I will despair and be at enmity
With cozening hope. He is a flatterer,
A parasite, a keeper-back of death,
Who gently would dissolve the bonds of life,
Which false hope lingers at extremity. (2.2.62-72)
Green’s previous speech, delivering the news that Richard’s own household have deserted him for Bolingbroke, finished on the half line—so there is potentially what could be termed a pregnant pause before the Queen replies, while the three men digest the seriousness of the situation, lost for words. (I’m not sure if the idiom is current in the 1590s, but it pleases me.) Green has delivered the news, but also enabled the Queen to give birth to, realise, give a form and name to, her woe, the sense of terrible, as yet unspecific sadness and foreboding that she’s just been articulating; he has been her midwife. Her sorrow’s dismal heir, both her grief and the outcome, the heir, the child of that grief is Bolingbroke himself. My soul has brought forth her prodigy, not a precociously gifted child but a monster, a misshapen and unlucky portent; I’m like a woman who’s just given birth, panting for breath, full of anguish, but my pains, my travails, my labour has only given birth to more pain and grief, joining woe to woe, sorrow to sorrow, distress at the terrible child that’s been born compounding the pain of the labour. And the Queen’s conceit here is surely reinforced not only by her childlessness (and perhaps even, already, the thought that if Richard falls, she is unlikely ever to bear his child) but also by the way in which Richard himself can be childlike, prodigious, a child-king who has never grown up.

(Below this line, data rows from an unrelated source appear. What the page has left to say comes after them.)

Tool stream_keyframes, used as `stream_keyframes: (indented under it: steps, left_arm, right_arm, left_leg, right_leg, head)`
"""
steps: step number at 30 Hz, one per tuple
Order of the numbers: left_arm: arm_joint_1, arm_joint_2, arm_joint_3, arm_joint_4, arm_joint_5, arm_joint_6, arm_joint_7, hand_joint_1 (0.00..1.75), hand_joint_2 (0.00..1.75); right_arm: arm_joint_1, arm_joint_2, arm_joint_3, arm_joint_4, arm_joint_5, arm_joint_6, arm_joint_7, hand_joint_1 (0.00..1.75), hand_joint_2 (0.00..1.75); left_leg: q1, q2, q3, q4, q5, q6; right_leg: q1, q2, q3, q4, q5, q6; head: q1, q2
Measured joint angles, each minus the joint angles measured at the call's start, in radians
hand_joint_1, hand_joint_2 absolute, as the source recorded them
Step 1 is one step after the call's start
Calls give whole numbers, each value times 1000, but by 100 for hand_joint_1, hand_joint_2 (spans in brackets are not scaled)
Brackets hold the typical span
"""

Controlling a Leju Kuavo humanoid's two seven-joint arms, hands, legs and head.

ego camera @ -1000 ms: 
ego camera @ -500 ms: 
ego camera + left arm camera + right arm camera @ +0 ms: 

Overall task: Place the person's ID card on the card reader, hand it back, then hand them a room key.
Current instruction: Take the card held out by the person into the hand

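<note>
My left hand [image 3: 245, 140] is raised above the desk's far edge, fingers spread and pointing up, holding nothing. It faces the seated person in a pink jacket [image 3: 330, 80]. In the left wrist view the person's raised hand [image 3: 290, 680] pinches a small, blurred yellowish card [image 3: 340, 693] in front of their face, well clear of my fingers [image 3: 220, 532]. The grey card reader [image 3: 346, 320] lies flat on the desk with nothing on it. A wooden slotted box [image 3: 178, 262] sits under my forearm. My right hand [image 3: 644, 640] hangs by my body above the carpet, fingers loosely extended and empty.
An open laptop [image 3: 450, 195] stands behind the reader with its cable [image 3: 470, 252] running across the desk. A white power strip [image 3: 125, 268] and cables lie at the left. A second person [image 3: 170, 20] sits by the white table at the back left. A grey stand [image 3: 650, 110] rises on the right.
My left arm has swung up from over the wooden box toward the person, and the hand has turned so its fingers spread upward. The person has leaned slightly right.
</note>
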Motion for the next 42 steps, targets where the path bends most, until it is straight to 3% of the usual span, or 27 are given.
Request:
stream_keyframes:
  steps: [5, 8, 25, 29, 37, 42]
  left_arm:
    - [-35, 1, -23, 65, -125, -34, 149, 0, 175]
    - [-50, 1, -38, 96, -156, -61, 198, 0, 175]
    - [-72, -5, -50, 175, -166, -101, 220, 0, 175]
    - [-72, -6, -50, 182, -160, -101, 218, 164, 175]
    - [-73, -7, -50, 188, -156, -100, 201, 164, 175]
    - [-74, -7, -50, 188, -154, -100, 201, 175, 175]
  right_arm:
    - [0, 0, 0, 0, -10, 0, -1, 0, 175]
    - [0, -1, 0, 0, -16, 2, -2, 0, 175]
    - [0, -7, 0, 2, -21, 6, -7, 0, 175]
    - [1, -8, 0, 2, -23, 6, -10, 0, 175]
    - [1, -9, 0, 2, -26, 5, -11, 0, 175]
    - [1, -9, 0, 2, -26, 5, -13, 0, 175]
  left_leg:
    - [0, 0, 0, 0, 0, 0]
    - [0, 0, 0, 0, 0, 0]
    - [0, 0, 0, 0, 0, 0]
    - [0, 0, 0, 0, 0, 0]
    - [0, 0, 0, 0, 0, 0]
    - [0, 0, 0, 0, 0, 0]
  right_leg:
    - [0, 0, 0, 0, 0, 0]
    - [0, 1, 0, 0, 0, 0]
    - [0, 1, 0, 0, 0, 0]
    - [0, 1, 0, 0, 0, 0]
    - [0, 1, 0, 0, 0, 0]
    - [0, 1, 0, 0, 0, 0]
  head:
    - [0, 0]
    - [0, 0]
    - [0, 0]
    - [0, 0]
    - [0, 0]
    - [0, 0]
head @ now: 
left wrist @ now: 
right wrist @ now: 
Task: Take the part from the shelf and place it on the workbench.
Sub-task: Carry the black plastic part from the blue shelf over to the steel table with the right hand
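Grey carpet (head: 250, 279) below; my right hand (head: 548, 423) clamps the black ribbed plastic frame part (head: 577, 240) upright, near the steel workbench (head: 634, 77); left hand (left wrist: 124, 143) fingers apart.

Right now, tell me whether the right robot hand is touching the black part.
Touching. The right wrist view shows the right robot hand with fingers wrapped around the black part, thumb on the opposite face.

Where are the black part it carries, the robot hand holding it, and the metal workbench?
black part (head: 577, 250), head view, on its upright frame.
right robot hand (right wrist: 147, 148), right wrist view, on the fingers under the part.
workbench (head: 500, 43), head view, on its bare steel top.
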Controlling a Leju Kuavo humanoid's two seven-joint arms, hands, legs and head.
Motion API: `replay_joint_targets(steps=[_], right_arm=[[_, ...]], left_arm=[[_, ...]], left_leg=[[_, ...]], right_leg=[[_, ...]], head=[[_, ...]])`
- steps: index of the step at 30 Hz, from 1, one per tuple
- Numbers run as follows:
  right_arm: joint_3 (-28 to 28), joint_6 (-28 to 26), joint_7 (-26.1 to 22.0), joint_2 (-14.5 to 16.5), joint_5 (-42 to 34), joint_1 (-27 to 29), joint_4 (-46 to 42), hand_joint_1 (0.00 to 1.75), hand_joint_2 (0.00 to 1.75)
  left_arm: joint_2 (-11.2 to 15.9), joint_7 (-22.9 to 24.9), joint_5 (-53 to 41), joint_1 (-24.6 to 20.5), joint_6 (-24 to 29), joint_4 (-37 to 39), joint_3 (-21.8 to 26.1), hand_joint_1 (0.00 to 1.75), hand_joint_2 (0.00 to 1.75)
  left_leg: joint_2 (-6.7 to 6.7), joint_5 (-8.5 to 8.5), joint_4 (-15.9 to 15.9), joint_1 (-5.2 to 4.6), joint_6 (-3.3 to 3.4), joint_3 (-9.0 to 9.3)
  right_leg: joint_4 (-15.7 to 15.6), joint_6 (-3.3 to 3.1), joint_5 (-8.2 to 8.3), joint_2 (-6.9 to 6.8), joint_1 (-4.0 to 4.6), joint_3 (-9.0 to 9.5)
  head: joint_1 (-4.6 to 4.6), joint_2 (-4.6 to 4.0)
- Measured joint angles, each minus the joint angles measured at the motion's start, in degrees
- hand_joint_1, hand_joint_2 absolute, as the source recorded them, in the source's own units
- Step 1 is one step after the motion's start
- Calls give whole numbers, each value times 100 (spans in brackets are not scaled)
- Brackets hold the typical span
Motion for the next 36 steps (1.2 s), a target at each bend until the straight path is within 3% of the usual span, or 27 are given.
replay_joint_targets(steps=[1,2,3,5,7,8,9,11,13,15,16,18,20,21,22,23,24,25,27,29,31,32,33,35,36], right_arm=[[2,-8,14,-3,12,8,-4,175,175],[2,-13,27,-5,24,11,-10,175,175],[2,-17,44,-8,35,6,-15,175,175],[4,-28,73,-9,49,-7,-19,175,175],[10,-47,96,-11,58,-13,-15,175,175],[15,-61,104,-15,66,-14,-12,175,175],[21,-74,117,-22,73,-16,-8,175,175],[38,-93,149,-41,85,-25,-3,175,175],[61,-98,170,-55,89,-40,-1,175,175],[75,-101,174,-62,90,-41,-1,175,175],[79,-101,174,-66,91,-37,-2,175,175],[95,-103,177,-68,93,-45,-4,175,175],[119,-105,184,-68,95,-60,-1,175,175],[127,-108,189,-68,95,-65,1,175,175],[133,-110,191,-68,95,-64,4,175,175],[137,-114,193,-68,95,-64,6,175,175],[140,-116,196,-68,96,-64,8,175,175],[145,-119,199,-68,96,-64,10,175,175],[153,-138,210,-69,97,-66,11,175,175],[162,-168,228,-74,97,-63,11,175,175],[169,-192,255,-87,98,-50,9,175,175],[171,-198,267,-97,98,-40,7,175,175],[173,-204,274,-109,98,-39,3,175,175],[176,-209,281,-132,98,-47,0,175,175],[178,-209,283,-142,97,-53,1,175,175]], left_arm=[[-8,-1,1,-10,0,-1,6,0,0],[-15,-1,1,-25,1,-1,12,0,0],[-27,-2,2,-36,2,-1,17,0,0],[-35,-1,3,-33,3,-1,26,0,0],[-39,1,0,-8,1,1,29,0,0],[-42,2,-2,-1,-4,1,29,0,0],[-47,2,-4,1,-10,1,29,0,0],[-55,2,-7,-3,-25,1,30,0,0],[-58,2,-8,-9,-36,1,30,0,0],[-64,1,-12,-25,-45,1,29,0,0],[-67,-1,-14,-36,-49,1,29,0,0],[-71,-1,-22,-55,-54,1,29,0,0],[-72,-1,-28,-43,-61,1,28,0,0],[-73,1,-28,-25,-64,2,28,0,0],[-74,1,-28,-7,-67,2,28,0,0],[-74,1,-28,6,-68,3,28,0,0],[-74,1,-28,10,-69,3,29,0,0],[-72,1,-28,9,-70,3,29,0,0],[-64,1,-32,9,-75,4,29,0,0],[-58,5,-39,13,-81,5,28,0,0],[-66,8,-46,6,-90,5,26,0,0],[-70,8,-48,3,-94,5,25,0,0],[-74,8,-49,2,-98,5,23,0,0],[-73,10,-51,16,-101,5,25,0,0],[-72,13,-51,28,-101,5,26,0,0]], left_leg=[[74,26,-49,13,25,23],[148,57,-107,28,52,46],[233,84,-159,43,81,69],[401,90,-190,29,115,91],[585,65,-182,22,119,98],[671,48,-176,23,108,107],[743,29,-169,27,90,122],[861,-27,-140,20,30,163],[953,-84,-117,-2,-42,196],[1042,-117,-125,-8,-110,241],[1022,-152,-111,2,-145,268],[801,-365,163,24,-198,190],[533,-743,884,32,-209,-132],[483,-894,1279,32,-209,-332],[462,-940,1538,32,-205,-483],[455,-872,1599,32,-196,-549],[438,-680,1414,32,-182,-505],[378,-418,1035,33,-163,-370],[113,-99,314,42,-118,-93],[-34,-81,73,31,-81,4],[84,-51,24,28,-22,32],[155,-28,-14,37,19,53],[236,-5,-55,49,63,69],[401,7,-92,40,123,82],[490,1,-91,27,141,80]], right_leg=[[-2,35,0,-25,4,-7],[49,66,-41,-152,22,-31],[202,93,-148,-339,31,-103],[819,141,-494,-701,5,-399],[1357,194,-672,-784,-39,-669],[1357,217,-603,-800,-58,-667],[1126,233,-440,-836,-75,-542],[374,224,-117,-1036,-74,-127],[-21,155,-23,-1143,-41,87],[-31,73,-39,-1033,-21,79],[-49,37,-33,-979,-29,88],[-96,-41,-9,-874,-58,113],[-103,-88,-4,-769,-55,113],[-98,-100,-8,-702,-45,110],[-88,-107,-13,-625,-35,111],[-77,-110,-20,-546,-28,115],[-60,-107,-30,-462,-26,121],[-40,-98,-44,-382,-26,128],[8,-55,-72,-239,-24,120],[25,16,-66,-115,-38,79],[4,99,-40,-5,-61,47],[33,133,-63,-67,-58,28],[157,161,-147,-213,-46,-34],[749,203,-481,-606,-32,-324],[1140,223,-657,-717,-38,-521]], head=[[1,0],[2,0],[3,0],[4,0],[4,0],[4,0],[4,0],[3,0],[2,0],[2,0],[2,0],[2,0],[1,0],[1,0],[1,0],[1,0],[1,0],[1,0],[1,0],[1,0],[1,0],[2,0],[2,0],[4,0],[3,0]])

Despair not, madam, says Bushy, weakly; buck up, don’t go on so, don’t give up hope—really, this isn’t going to cut it here, as a response, especially given that the Queen and Green have just been comprehensively demolishing the possibility of hope. The Queen continues to be steely and splendid, and there’s hints here not just of Juliet, but of the great, grief-stricken Constance in King John, notoriously difficult to date, but not impossibly close to this. Who will hinder me?, she asks. Who’s going to stop me despairing? (You and whose army would be anachronistic, but ironically appropriate in the circumstances; Bolingbroke’s the one with the army.) I will despair and be at enmity, set myself against deceitful, deceptive, cozening hope. Hope is a flatterer, a parasite—terms more readily applied to Green, Bushy, and Bagot, as the Queen surely knows and intends. Hope (like a king’s flattering favourite) only tells you what you want to hear, and not the truth. Hope is a keeper-back of death, only delaying the inevitable; death gently dissolves the bonds of life, but false hope only prolongs the agony of dying, causing one to linger at the point of death, in extremity. No point in being let down gently. Let’s know how bad it really is.